● **TASK**: Beneath this task is a listing; tally its lines that contain "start" and give only the total.

● **ENTRIES SUPPLIED**:
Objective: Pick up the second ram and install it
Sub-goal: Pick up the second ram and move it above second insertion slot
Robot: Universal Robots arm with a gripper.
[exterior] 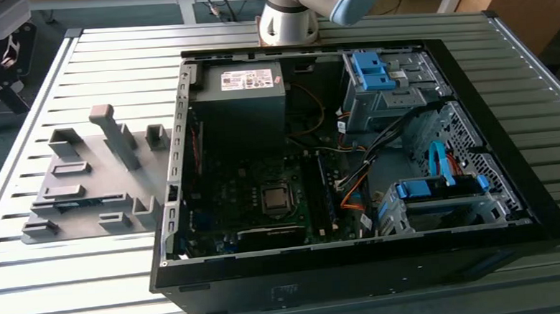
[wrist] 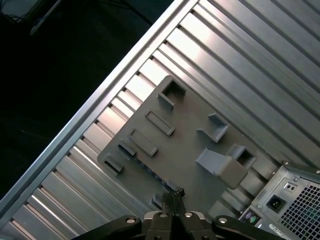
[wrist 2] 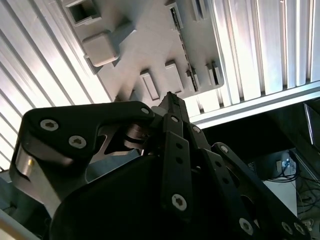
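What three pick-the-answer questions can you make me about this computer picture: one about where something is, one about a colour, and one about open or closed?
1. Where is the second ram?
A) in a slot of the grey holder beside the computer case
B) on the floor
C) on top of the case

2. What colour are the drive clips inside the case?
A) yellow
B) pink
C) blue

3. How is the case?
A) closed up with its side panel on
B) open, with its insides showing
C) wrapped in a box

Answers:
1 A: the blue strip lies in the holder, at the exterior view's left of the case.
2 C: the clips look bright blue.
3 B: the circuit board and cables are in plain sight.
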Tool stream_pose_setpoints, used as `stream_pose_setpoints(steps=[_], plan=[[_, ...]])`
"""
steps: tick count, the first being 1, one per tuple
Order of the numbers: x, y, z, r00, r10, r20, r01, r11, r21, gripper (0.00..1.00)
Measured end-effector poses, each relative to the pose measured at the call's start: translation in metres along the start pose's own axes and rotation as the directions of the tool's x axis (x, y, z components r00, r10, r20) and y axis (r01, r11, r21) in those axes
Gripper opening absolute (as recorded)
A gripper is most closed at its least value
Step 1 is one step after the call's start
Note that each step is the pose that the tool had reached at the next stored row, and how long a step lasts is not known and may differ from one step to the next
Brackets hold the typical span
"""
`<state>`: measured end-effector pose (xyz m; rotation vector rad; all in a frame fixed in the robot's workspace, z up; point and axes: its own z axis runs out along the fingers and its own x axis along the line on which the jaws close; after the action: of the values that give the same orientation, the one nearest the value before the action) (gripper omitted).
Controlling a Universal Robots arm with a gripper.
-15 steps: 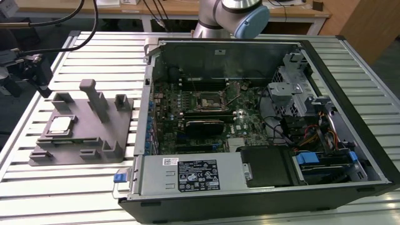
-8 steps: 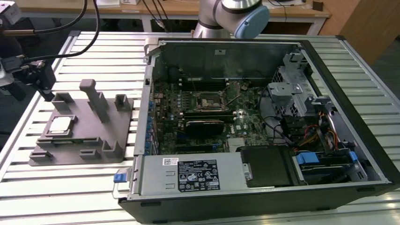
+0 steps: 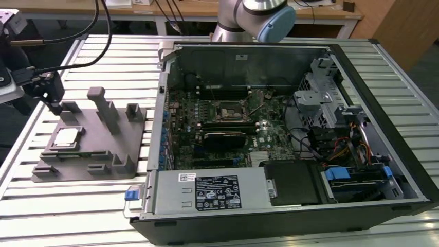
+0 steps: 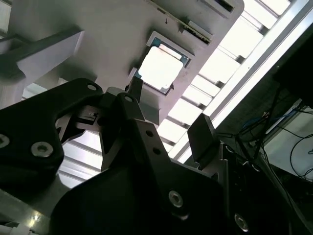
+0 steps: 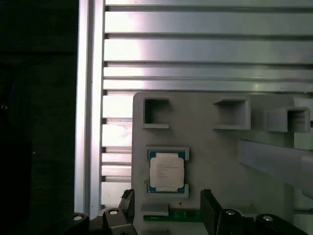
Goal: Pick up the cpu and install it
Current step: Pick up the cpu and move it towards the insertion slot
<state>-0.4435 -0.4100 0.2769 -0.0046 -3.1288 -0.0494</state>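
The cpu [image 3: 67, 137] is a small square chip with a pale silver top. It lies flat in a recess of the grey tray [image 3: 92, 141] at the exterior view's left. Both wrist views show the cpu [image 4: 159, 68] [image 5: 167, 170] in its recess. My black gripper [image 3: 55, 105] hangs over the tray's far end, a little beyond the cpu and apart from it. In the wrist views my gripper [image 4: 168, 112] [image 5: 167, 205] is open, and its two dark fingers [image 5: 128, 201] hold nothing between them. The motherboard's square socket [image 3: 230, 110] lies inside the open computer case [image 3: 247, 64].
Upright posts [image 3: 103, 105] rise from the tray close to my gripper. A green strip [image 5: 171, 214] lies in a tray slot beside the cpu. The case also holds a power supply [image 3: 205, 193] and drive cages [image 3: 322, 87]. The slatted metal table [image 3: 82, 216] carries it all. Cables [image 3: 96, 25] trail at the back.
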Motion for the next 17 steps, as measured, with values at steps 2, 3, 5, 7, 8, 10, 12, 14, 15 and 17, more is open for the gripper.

● **THE ANSWER**: 2